A Scandinavian voice, apparently not understanding the principle of the rhetorical question, asked, “Where?”
“I actually live here. In fact, we are standing right outside my house.” He put his arm round Jude’s ample waist and drew her face to his. Then, with elaborately manufactured anxiety, he sprang apart from her. “Oops, better be careful! The wife might see!”
The Japanese couple laughed immoderately. The rest of the group shuffled their feet. Jude felt residual distaste from his beer-breath and the scratch of his white moustache.
“This is Pelling Street, which also, as you see, contains some fine examples of Georgian and Victorian architecture. Pelling Street has always had an inferior status to Dauncey Street…though some of the residents don’t see it that way. They’ve even been heard to express the view that Pelling Street is better than Dauncey Street…” He chuckled conspiratorially, and added in an exaggerated whisper, “They are of course wrong.”
“Pelling Street has always had a slightly Bohemian reputation. The respectable people of Fedborough live in Dauncey Street. Down here you get more painters, photographers and people like that.

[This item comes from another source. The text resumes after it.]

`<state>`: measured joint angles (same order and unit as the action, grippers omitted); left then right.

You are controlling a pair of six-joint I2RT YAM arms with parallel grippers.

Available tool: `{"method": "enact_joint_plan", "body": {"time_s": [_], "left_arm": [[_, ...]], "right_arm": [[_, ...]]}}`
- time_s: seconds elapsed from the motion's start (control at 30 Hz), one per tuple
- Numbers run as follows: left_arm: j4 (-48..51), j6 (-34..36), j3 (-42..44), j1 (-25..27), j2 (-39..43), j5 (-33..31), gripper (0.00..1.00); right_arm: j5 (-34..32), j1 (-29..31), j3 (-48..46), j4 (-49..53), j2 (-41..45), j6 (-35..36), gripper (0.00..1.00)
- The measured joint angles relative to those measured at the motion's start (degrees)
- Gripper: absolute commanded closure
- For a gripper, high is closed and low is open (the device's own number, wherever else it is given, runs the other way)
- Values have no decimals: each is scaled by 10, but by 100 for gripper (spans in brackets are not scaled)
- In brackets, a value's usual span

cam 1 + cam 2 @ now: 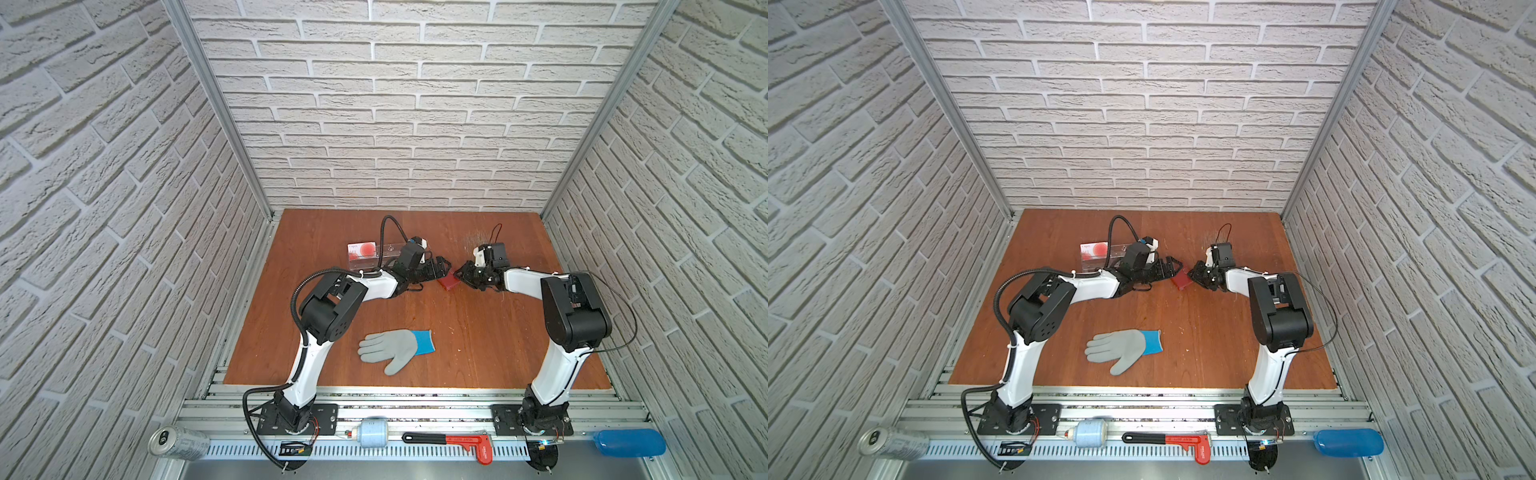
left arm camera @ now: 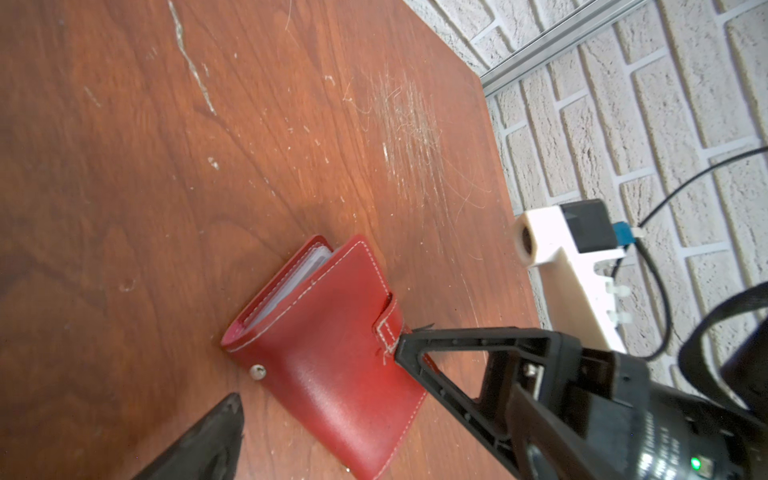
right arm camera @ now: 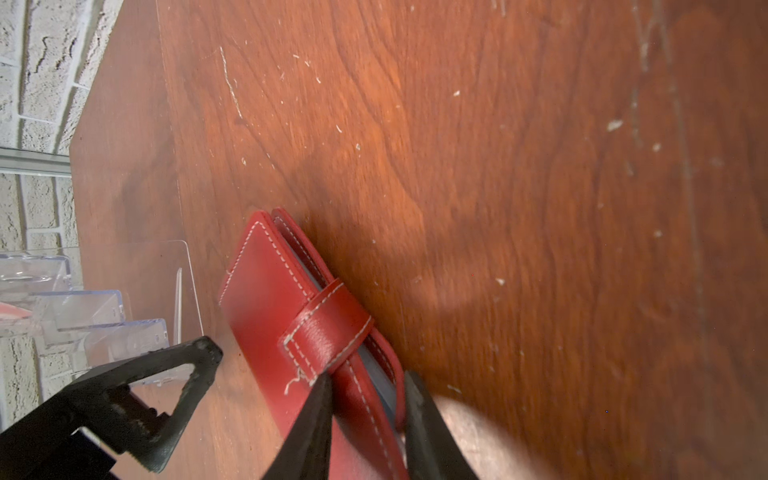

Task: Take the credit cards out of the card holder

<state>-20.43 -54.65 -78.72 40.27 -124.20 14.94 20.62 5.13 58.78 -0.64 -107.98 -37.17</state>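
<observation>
The card holder (image 1: 449, 281) lies toward the back of the counter (image 1: 478, 340), between the two arms, with the clear acrylic stand (image 3: 124, 316) near it on the left arm's side. Its strap (image 3: 328, 324) wraps over the open edge, though whether it is snapped I cannot tell; none of the credit cards shows, only pale plastic sleeves (image 2: 291, 278) between the covers. The right gripper (image 3: 368, 380) holds its jaws narrow astride that strap-side edge, one finger (image 3: 316, 415) on the top cover at the strap's stitching and the other down by the lower cover; whether they pinch or merely flank it I cannot tell. The left gripper (image 1: 439, 267) stands wide apart and empty, one fingertip just beside the edge opposite the strap. I judge the holder light and soft-skinned, leather-like covers over a springy stack of sleeves; it would likely slide on the smooth wood if pushed from one side, and flex under a squeeze. The strap looks the natural hold for opening, a thin tab one gripper could lift while the other pins the cover flat. The cards are probably stiff, thin and slick; best taken by an exposed edge and drawn straight along the sleeve, lest the whole booklet follow.
</observation>
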Motion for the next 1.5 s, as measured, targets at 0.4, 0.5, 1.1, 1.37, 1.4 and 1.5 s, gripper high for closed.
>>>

At least two of the houses in Pelling Street were reported to be brothels during the early nineteenth century.” The way he juxtaposed the two ideas left no doubt about James Lister’s views on artists.
“ Some of you, of course, may have heard of Pelling Street recently on the television or radio, because of the macabre discovery that was made here a few days back. The house in question is Pelling House just along there on the left, with the big white pillars. I would ask you, as we go past, not to snoop too obviously. There is a family in residence at the moment, and of course we wish to preserve their privacy.”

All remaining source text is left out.